● PROVIDED ENTRIES:
----

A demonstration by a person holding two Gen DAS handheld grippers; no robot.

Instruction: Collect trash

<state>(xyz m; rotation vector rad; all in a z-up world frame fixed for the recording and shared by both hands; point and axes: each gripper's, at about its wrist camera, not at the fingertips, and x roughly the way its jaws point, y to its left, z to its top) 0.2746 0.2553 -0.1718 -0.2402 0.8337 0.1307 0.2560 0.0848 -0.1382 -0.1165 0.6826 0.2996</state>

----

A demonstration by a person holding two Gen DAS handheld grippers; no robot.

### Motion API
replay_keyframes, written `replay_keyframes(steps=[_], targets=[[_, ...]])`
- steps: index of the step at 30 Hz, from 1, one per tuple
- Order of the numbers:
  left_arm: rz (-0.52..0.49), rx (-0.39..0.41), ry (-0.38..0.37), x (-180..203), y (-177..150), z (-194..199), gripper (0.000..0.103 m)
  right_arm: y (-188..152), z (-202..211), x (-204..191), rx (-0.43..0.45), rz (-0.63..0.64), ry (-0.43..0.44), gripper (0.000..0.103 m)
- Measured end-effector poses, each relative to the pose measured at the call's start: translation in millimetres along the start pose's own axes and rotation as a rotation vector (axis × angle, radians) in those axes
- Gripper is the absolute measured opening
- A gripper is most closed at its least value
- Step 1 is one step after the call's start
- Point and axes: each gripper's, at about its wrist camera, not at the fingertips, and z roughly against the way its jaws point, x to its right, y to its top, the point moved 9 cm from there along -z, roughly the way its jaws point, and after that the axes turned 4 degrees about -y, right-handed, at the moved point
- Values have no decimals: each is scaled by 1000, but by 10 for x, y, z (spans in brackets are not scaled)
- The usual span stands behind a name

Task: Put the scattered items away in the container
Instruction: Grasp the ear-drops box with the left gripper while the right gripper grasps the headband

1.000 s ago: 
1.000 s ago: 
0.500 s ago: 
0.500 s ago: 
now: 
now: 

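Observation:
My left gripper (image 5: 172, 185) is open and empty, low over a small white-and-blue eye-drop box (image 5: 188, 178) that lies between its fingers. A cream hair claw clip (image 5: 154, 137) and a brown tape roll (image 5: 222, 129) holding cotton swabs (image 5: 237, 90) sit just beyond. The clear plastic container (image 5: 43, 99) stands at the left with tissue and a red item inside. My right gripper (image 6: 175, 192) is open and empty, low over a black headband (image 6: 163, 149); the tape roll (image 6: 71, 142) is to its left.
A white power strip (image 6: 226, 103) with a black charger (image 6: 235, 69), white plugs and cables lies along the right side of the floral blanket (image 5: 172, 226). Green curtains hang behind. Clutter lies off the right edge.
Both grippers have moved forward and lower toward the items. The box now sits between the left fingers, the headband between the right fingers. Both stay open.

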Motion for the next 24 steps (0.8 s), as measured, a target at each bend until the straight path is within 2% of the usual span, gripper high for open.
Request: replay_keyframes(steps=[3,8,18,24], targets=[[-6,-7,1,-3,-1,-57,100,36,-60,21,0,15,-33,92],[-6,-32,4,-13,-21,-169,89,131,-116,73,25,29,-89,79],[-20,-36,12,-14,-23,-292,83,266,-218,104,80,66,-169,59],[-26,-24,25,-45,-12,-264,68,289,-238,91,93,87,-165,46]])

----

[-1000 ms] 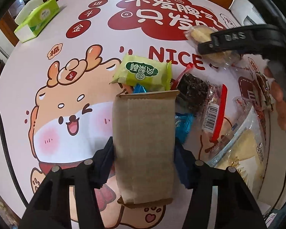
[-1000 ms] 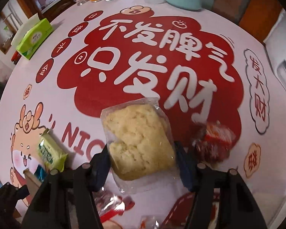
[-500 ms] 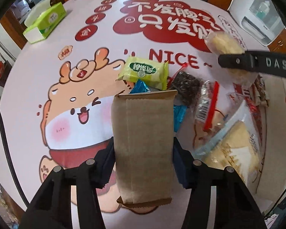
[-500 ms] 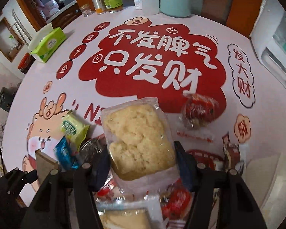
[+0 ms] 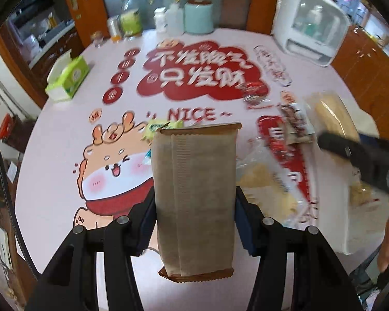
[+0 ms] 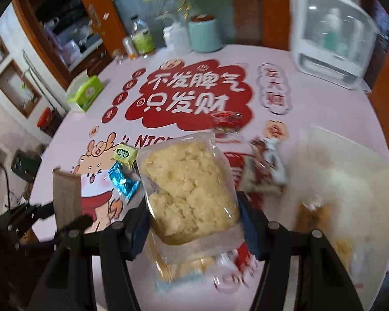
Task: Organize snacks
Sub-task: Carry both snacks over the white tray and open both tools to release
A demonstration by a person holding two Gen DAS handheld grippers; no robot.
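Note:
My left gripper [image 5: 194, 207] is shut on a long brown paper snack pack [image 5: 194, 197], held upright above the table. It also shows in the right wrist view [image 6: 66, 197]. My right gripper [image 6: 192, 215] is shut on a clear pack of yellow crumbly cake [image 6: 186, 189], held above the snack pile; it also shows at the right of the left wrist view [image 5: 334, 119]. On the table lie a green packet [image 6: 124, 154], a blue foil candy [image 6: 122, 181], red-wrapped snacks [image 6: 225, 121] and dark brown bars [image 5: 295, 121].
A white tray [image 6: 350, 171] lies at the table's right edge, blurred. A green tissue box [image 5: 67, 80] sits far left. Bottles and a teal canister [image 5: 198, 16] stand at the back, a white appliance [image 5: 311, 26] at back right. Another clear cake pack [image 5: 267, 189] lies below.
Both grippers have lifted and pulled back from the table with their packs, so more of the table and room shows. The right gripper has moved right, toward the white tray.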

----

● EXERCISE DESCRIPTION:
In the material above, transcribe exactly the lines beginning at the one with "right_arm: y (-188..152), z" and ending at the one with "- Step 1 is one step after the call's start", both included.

● WRITTEN SOLUTION:
  right_arm: y (-188..152), z (-202..211), x (-204..191), rx (-0.43..0.45), rz (-0.63..0.64), ry (-0.43..0.44), gripper (0.000..0.103 m)
- Measured end-effector poses, each relative to the pose measured at the call's start: translation in millimetres along the start pose's own axes and rotation as a rotation vector (axis × angle, radians) in those axes
- Gripper is the absolute measured opening
- A gripper is most closed at its least value
- Step 1 is one step after the call's start

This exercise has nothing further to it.